Konsumenten ärgern sich am meisten über unerwünschte Werbeanrufe

Fast 4400 Personen haben sich seit Januar bei der Allianz der Konsumentenschutz-Organisationen beschwert, weil sie trotz Sterneintrag im Telefonbuch von Call-Centers kontaktiert wurden. Damit bleiben die unerwünschten Werbeanrufe das grösste Konsumenten-Ärgernis.
05.12.2016 12:38

Wie die Allianz am Montag mitteilte, sind das rund 21 Prozent der über 20'660 Personen, die bei den Mitgliedsorganisationen der Allianz eine Beschwerde oder eine Beratungsanfrage eingereicht haben.

Um dem Problem Herr zu werden, hat die Swisscom nach einem Runden Tisch eine technische Lösung eingeführt: Seit dem 28. November können Swisscom-Kunden unerwünschte Werbeanrufe auf dem Festnetz blockieren lassen. Sunrise und upc (cablecom) wollen im nächsten Jahr ebenfalls eine Lösung zur Bekämpfung solcher Anrufe vorstellen. Gemäss der Allianz hat sich der Anbieter Salt nicht dazu geäussert.

Den Konsumentinnen und Konsumenten drückt der Schuh zudem bei Garantieleistungen. 3656 Personen meldeten sich zwischen Januar und November bei den Konsumberatern, weil beispielsweise die Reparatur eines Handys trotz laufender Garantie nicht übernommen wurde.

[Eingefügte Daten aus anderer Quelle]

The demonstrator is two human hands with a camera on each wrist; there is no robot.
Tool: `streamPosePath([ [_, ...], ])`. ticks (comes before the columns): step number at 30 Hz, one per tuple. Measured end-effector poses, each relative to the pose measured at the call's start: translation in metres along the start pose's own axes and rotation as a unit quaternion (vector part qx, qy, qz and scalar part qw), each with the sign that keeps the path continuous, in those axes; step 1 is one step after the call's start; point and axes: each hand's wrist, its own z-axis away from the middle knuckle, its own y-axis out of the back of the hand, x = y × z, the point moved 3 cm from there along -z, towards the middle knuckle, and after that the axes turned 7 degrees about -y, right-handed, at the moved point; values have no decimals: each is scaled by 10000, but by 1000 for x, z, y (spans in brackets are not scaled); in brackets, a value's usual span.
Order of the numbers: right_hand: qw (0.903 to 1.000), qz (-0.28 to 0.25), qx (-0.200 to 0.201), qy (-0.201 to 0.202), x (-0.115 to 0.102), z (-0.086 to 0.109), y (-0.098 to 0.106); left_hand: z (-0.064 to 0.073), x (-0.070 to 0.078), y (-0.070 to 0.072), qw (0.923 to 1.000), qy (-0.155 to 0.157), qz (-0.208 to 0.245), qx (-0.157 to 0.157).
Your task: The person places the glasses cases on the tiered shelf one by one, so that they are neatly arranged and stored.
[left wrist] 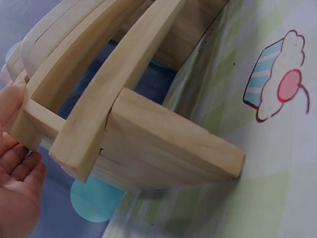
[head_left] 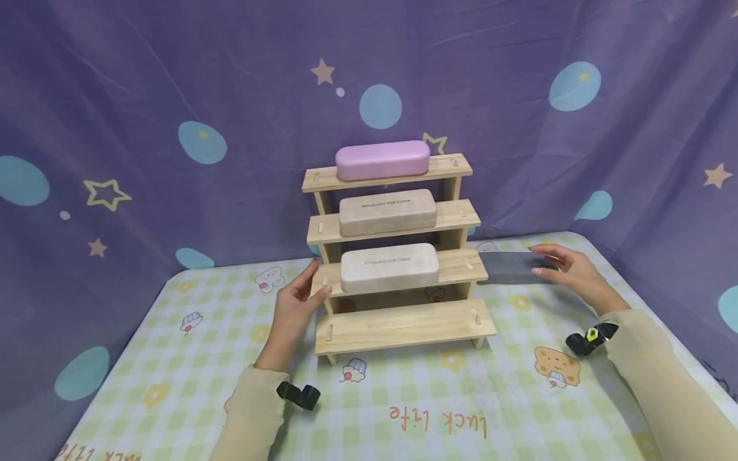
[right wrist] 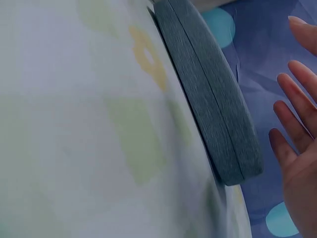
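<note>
The second-lowest step of the wooden rack is clamped at its left end by the left grip, the thumb laid on top. The right grip is held with fingers apart near the outer end of the dark grey case, which is set on the counter just right of the rack. On the upper three steps, from the top, are placed a pink case, a beige case and a white case.

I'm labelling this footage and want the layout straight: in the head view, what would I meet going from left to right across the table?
The left hand, the stepped wooden stand, the dark grey case, the right hand.
</note>
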Motion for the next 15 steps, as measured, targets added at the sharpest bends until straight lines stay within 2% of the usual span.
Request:
streamPosePath([
  [4, 9997, 206, 97, -113, 5, -5, 5, -1, 4, -2, 10000, 55, 24, -22],
  [10, 9994, 218, 129, -233, 12, -12, 8, 2, 21, -6, 9999, 143, 18, -22],
  [15, 9989, 221, -19, -411, 16, -19, 8, 2, 17, -5, 9998, 200, 38, -3],
])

Der Fall eines Ehepaars steht für ein Beispiel des unlauteren Wettbewerbs, der am dritthäufigsten zu Beratungsanfragen oder Beschwerden führte. Dieses hatte sich mithilfe des Internets auf die Ferien vorbereitet. Nach den Ferien forderte ein ausländischer "Routenplaner" das Ehepaar zur Bezahlung eines Betrags auf, ohne dass das Ehepaar je einem Vertrag zugestimmt hätte.

Unerlaubte Inkasso-Forderungen, der "Beschiss" mit den VW-Dieselmotoren, hohe und nicht gerechtfertigte Roaming-Gebühren oder die Erhöhung der Krankenkassenprämien waren weitere Gründe, weswegen die Konsumentinnen und Konsumenten bei der Allianz Rat suchten.

Zur Allianz gehören die Stiftung für Konstumentenschutz (SKS), die Fédération Romande des Consommateurs (FRC) und die Associazione Consumatrici e Consumatore della Svizzera Italiana (ACSI). Sie haben das Barometer über die grössten Ärgernisse der Konsumentinnen und Konsumenten gemeinsam erstellt.